The random forest did much better, scoring a 66% on the weighted f1. I did the same method on the RF as I did for the LR to see the accuracy of the model only considering the root notes, and it scored over 85% correct. 

These numbers aren't extremely high, but I'm very satisfied with them given the simplicity of the model and the complexity of this task. The leading research teams in the past 10 years were very excited to get accuracy scores in the mid 70s, even using myriad other techniques to achieve higher accuracy. I looked into trying some of these, but a lot of them are extremely complicated-- such as Hidden Markov Models to incorporate transition probabilties and use the sequence of chords to infer subsequent chords. These are very cool to read about, but actually finding the data for a model like this and implementing it effectively would've been a much larger project than this one. 

I also would've liked to have tried to infer the chord transition times without supervision, but I read into this and also determined it would be a many-hour type of task, so I decided to do the changes manually to test a few songs on my own. 

At the end (Part 4), you can see the functions I wrote to use the model on 3 different songs-- Here Comes the Sun- The beatles, Dancing in the Moonlight- King Harvest, and Vanilla Tobacco- Eloise. I did these in order of increasing difficulty and differences from the songs in the billboard set, and my predictions were correct. Here comes the sun was incredibly accurate-- I was able to play along with the song nearly perfectly using just the outputs from my model (If you look up the chord sheet for this online, it's usually a transposed version in D that is easier for noobie guitar players, so don't compare it with mine. It is in A.). It was also a pretty standard pop song format with familiar instruments, simple bass lines, etc., which made it easier for the model. Dancing in the moonlight was pretty good as well, but was a little worse than Here comes the sun. There were a decent amount of errors from the model, but they were usually errors that were pretty close to the correct chord- either sharing roots or other important tones. Lastly, Vanilla Tobacco was pretty tough. I suspect some of this was due to the inaccuracy generated from me trying to tap my keyboard as the song played so it would perfectly capture only the correct snippets. Furthermore, the song uses a fair amount of unrooted voicings (this essentially means a shape that is harder to accurately recognize for a model like this), and I think the instrumentation probably also made it a bit harder. She also sings loudly and does a lot of scatting which completely throws of the chromagram. The model got a few of the chords right here, but as I suspected, this song pushed its limits. 

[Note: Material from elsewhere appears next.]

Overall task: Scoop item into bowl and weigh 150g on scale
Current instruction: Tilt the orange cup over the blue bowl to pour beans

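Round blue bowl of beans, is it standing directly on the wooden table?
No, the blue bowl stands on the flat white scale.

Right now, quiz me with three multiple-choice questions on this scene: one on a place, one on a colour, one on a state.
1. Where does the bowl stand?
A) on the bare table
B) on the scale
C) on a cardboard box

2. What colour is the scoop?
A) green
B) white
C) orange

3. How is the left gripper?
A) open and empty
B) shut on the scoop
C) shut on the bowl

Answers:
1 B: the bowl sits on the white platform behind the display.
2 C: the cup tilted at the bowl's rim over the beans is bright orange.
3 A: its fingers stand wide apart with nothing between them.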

Although I didn't get to do any of these on this project since they are much more complex issues, I am interested to try and implement the use of some sort of sequence-based model such as an HMM to help with this, as well as other more advanced pre-processing for more accurate reads. 

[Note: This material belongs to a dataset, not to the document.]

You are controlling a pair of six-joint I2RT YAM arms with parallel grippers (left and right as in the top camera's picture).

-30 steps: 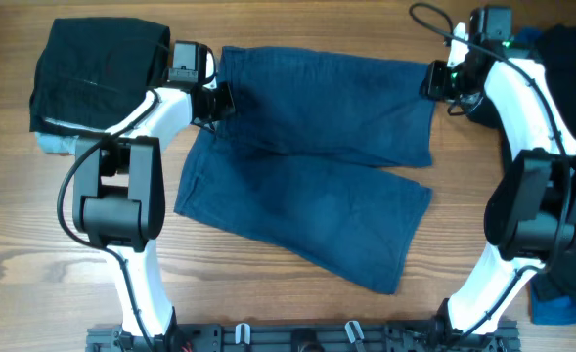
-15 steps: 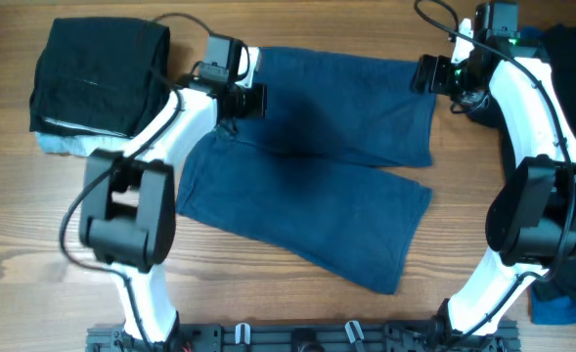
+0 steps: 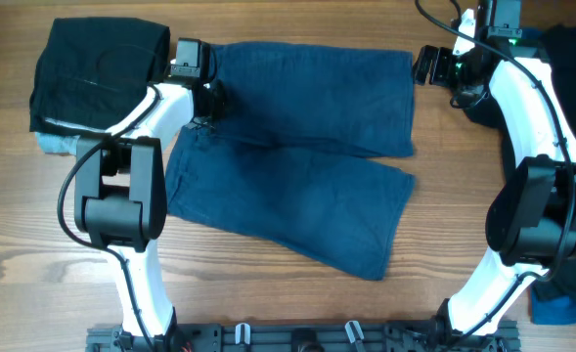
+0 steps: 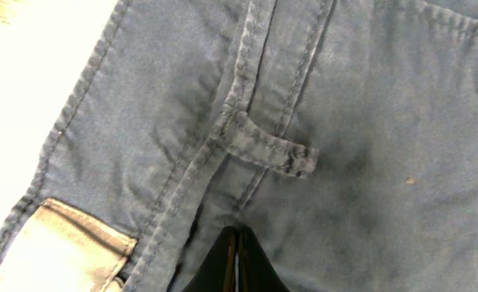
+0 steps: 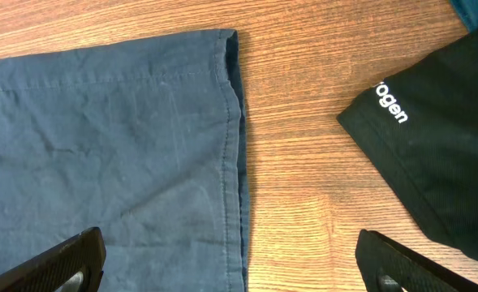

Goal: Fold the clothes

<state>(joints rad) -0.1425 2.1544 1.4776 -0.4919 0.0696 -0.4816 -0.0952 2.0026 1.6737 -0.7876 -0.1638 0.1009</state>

Mainly though, this model would be a lot more effective if generated with access to more computing resources-- a much larger dataset or perhaps even genre-specific models would be extremely helpful, and this isn't really possible without massive amounts of ram and stable GPU integration. 

That being said, I am very pleased with how it turned out even given the limited resources I had on this project.